Would you count the lines below that contain the string "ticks" and reply with that number only?

───

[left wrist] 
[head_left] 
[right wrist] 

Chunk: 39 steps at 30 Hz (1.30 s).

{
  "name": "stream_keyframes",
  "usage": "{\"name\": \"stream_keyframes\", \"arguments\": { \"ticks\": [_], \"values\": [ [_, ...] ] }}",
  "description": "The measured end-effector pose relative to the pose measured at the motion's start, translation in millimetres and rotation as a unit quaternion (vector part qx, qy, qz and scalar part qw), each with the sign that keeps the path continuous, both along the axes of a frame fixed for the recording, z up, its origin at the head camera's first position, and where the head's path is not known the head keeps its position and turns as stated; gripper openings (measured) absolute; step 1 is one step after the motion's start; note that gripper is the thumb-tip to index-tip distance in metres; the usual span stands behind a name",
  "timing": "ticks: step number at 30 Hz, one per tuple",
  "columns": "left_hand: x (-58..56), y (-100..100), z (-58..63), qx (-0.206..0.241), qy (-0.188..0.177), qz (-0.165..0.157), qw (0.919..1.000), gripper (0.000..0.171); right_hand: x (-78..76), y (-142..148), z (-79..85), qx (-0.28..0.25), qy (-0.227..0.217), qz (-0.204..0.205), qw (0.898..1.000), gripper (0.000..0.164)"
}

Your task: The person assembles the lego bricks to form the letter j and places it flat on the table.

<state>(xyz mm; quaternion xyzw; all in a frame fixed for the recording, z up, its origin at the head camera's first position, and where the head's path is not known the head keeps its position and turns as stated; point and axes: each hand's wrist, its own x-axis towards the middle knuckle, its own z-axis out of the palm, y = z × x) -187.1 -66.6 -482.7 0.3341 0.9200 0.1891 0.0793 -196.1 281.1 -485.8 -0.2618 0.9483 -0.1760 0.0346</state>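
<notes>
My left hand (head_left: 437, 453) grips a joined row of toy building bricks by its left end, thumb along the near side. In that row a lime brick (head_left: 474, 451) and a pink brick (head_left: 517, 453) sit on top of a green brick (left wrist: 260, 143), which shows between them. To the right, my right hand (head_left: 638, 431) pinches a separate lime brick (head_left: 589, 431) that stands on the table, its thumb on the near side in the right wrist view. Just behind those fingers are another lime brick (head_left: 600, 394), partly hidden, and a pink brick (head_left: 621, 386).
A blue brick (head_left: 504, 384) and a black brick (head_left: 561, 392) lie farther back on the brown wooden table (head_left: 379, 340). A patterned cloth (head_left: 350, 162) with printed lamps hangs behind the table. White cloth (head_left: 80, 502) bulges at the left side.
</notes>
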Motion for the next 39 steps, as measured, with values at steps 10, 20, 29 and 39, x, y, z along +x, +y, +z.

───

**WRITTEN SOLUTION**
2